■ **Exercise**: The entries that follow include a run beginning at the line with "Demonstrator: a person" and ending at the line with "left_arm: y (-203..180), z"; restate that run word for word and leave the rest out.
(The data)
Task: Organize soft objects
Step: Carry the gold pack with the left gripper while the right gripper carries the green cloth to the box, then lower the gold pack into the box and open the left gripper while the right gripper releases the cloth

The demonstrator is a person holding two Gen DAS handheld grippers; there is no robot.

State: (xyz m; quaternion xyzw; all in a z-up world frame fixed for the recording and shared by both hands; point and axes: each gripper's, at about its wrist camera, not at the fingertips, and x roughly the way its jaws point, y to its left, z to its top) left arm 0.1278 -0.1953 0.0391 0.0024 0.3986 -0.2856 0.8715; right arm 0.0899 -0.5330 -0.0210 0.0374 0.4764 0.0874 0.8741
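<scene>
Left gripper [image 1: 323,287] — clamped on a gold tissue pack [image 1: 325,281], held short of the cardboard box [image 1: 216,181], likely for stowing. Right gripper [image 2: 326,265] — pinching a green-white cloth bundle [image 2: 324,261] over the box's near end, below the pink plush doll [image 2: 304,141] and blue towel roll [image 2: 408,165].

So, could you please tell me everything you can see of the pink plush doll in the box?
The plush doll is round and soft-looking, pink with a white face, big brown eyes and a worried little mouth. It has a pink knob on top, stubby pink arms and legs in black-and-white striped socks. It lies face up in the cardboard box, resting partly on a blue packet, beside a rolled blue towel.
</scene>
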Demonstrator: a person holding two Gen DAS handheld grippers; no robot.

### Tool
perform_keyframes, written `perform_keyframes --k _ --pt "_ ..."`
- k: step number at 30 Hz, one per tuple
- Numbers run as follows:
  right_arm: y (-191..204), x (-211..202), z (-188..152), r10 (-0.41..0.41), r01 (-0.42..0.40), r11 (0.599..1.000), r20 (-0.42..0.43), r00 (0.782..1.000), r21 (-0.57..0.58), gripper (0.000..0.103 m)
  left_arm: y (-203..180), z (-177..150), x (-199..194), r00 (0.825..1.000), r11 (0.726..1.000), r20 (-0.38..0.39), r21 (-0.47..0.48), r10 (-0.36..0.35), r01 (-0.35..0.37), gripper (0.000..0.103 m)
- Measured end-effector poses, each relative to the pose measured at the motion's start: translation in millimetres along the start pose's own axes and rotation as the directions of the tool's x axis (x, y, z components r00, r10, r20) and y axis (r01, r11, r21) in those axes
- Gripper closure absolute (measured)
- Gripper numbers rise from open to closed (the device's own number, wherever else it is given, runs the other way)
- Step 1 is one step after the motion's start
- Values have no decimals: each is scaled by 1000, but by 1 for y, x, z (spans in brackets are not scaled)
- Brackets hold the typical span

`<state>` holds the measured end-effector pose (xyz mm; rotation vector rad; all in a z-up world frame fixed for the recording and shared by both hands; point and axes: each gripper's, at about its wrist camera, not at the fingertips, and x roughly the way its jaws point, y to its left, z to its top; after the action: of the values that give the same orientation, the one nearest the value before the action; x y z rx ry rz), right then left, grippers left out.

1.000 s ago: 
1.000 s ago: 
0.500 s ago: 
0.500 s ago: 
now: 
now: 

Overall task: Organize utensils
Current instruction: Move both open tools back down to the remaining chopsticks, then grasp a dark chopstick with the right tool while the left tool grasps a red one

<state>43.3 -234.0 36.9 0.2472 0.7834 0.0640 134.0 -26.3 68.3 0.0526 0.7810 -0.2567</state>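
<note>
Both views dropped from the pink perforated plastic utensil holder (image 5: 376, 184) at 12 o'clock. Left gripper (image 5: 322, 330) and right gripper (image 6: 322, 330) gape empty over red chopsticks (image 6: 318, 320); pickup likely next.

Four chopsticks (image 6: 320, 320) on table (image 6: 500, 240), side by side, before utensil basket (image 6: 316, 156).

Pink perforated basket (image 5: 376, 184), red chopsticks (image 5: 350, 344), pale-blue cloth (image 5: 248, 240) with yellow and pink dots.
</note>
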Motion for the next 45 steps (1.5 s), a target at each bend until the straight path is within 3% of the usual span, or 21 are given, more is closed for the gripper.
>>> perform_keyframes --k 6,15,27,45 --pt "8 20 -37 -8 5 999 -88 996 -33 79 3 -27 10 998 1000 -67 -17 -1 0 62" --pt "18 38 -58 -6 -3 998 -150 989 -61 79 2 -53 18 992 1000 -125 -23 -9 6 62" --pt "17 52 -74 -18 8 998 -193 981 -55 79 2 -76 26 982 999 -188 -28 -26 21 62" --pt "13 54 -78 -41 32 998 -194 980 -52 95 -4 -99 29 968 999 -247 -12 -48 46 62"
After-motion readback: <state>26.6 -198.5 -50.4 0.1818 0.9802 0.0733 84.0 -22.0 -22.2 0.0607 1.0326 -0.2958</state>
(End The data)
■ **Reply**:
Demonstrator: a person holding two Gen DAS handheld grippers; no robot.

### Tool
perform_keyframes, written `perform_keyframes --k _ --pt "_ ..."`
- k: step number at 30 Hz, one per tuple
- Numbers run as follows:
  right_arm: y (-191..204), x (-211..202), z (-188..152), r10 (-0.41..0.41), r01 (-0.42..0.40), r11 (0.599..1.000), r20 (-0.42..0.43), r00 (0.782..1.000), r21 (-0.57..0.58), gripper (0.000..0.103 m)
  left_arm: y (-203..180), z (-177..150), x (-199..194), r00 (0.825..1.000), r11 (0.726..1.000), r20 (-0.38..0.39), r21 (-0.47..0.48), r10 (-0.36..0.35), r01 (-0.35..0.37), gripper (0.000..0.103 m)

The exercise asks for nothing more.